* **Data records**:
▼▼▼
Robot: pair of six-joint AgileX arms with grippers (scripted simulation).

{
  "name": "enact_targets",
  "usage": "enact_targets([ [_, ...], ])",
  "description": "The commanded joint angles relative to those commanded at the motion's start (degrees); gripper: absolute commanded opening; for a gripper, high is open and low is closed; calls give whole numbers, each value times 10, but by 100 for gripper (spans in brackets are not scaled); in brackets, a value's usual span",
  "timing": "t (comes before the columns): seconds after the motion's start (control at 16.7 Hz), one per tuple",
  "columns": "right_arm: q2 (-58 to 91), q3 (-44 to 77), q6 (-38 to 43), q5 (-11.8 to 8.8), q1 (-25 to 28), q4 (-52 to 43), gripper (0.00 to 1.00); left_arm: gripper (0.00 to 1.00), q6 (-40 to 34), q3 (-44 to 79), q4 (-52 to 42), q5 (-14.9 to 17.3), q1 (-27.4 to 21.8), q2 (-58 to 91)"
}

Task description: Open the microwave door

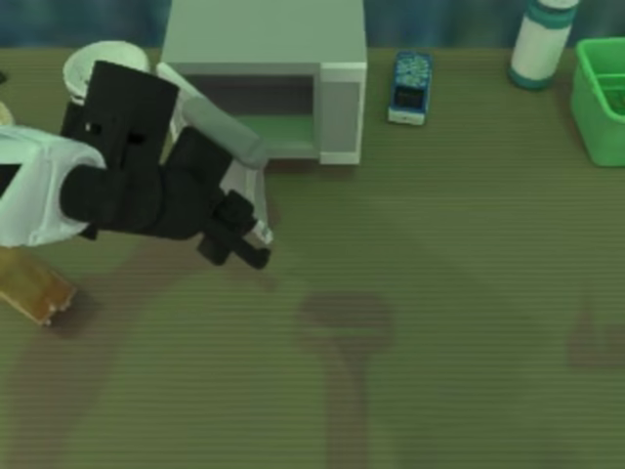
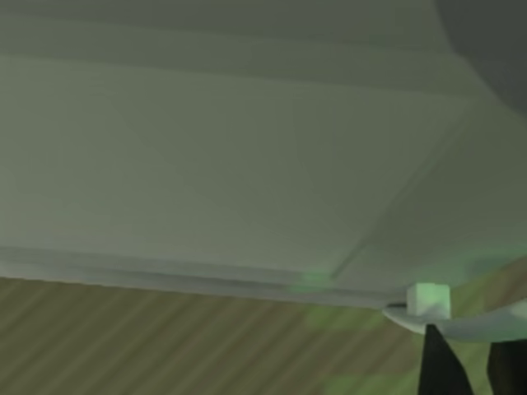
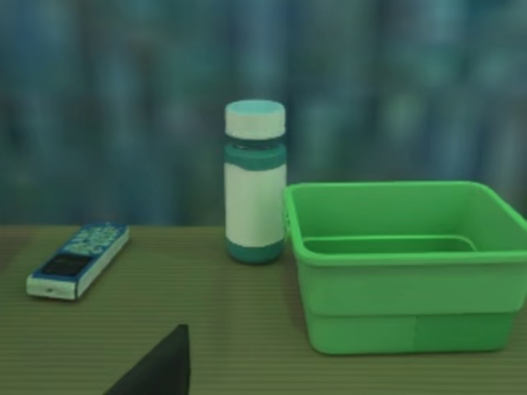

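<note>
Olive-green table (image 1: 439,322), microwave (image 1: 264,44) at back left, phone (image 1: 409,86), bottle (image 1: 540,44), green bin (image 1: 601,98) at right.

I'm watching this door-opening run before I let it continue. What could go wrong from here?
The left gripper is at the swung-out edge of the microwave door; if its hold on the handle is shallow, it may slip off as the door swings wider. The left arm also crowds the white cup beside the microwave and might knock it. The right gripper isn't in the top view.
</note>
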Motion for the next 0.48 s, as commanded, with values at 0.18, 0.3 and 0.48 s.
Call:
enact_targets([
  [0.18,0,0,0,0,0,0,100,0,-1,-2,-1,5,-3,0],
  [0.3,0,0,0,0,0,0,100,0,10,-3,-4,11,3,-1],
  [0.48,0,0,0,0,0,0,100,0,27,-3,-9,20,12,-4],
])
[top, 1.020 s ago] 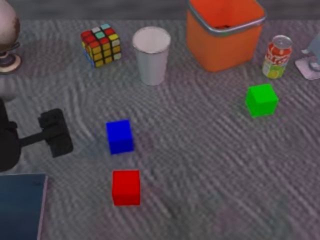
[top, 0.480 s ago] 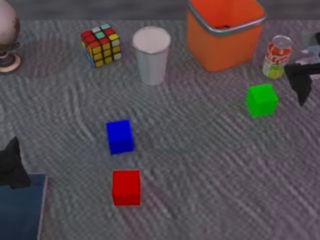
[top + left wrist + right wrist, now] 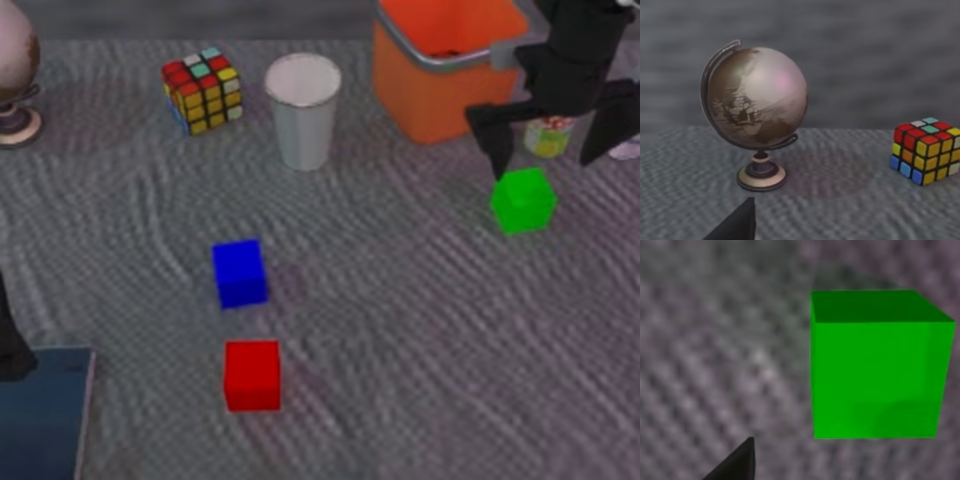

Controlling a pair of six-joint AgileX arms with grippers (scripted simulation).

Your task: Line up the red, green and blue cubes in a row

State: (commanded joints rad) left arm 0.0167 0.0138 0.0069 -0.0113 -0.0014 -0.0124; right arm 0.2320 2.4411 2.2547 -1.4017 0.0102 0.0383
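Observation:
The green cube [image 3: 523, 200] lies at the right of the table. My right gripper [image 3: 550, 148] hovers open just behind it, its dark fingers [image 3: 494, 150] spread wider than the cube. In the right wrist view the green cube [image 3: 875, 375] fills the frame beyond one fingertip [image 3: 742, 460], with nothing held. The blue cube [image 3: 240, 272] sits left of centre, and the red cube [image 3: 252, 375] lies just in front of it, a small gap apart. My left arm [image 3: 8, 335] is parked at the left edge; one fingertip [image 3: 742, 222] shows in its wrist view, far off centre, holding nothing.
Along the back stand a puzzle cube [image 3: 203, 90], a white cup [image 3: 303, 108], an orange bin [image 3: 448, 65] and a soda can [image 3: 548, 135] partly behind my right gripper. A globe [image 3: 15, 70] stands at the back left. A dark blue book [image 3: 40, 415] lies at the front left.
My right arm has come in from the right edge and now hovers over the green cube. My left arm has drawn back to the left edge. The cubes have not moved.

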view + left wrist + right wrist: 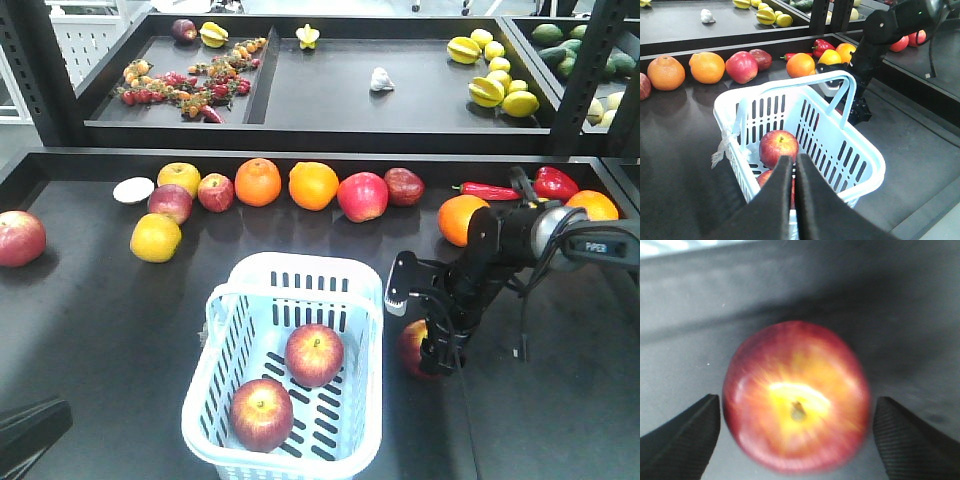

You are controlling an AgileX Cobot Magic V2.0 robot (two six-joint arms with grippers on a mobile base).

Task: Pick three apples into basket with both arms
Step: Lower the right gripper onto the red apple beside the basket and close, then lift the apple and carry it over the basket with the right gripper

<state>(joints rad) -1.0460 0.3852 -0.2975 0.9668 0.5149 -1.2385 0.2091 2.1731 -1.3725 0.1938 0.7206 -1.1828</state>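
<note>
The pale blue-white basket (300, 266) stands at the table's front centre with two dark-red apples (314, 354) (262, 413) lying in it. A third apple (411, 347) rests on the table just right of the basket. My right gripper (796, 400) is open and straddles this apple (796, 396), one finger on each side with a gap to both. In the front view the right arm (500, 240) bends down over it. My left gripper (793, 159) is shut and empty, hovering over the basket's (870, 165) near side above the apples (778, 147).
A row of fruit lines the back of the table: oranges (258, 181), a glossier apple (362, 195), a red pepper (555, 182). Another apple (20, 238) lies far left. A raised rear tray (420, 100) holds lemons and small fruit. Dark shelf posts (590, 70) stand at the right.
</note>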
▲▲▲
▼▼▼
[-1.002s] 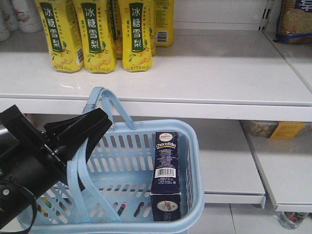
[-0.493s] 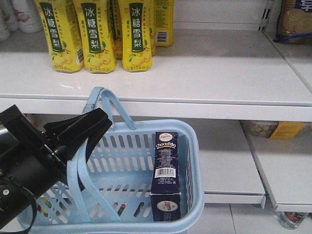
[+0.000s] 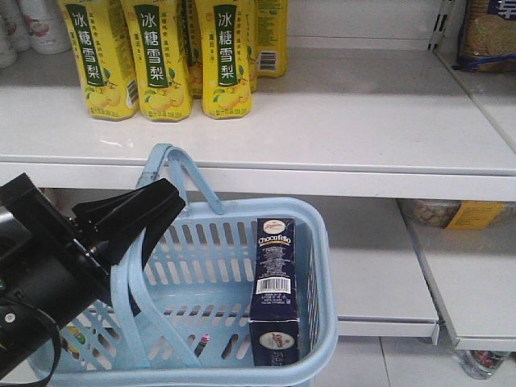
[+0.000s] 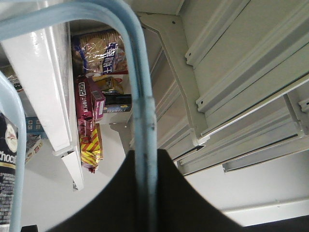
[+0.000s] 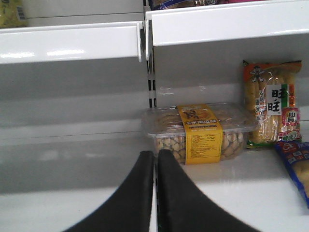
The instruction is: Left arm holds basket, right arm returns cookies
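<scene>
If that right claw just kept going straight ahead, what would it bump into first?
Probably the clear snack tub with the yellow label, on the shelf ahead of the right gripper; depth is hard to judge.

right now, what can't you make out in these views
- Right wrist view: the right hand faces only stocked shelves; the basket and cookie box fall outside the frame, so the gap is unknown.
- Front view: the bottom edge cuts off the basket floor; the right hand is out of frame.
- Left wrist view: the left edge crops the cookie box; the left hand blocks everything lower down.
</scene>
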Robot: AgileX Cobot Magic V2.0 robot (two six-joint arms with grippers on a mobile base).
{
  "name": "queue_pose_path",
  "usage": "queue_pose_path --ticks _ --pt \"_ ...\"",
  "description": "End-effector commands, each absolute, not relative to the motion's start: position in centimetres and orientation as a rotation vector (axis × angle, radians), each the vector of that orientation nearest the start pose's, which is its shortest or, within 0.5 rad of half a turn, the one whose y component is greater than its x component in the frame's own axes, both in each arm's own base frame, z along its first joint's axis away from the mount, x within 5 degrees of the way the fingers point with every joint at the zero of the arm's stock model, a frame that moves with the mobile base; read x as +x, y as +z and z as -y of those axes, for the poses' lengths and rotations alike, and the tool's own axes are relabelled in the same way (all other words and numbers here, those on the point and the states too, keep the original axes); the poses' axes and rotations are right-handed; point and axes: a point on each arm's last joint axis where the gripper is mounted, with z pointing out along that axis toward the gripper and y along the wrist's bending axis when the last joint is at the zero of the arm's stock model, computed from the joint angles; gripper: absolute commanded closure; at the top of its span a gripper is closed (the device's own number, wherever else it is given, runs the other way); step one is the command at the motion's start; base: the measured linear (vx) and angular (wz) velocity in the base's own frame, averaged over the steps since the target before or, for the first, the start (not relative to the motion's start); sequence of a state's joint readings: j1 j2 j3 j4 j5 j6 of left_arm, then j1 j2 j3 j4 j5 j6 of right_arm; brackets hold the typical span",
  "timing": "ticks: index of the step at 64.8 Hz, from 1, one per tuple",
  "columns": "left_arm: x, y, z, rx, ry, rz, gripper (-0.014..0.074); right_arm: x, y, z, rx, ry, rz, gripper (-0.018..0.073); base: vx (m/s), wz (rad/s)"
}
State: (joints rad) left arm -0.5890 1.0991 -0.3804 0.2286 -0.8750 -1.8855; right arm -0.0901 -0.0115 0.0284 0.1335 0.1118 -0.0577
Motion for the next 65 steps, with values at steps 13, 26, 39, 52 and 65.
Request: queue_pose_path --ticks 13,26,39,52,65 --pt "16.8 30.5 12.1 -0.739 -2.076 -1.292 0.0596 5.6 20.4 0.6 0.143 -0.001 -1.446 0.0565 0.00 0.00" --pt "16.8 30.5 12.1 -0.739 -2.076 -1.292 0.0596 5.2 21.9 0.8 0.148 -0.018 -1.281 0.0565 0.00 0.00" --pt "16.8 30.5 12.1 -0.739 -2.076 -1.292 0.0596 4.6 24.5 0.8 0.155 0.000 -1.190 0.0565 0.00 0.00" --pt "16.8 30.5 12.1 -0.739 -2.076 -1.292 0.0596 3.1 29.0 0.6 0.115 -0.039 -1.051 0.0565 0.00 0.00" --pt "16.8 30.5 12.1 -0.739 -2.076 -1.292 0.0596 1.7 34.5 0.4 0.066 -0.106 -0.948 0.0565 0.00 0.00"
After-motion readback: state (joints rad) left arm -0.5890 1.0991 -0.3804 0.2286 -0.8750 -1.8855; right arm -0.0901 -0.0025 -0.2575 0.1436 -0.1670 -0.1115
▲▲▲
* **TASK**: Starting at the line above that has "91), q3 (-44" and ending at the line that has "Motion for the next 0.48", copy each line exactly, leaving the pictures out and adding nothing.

* **RESULT OF THIS TASK**:
  "columns": "right_arm: q2 (-58 to 91), q3 (-44 to 77), q6 (-38 to 43), q5 (-11.8 to 8.8), q1 (-25 to 28), q4 (-52 to 43), gripper (0.00 to 1.00); left_arm: gripper (0.00 to 1.00), q6 (-40 to 34), q3 (-44 to 79), q4 (-52 to 42), q5 (-14.9 to 17.3), q1 (-27.4 to 21.8), q2 (-58 to 91)"
}

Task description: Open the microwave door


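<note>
Olive-green table (image 1: 439,322), microwave (image 1: 264,44) at back left, phone (image 1: 409,86), bottle (image 1: 540,44), green bin (image 1: 601,98) at right.

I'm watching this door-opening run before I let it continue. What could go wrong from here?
The left gripper is at the swung-out edge of the microwave door; if its hold on the handle is shallow, it may slip off as the door swings wider. The left arm also crowds the white cup beside the microwave and might knock it. The right gripper isn't in the top view.
</note>
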Motion for the next 0.48 s, as commanded, with values at 0.18, 0.3 and 0.48 s.

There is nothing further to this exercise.